### [Exercise objective]
Give every line of the material back exactly, images removed.

==============================

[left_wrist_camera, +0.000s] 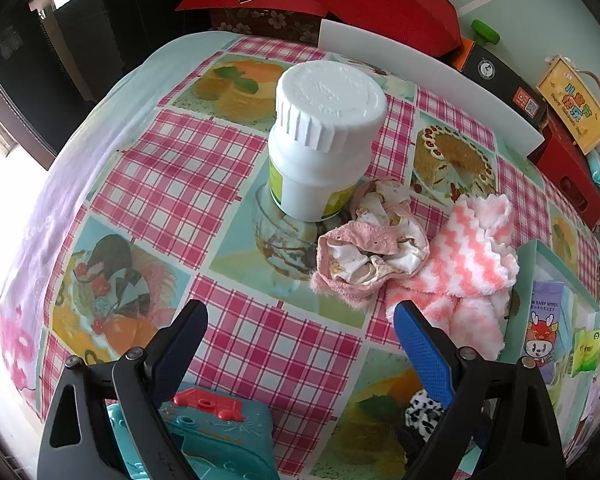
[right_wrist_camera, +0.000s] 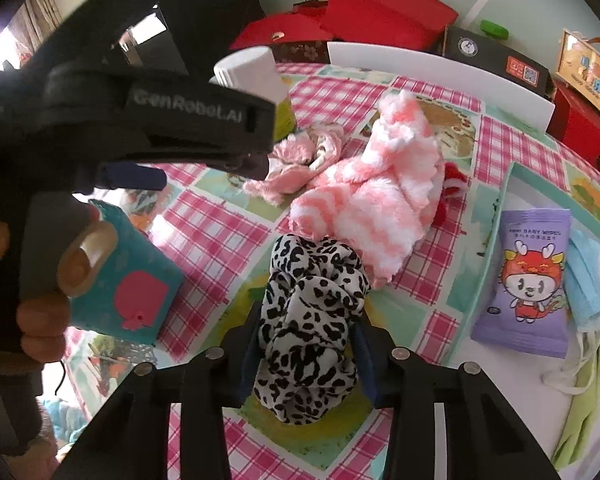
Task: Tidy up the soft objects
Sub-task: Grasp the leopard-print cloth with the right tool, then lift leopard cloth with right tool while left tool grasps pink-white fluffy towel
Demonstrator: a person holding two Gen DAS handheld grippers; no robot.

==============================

### [Solved exercise]
[left_wrist_camera, +0.000s] 
[right_wrist_camera, +0.000s] 
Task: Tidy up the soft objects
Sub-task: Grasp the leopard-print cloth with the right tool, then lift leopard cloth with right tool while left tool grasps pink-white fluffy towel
Demonstrator: a person holding two Gen DAS handheld grippers; no robot.

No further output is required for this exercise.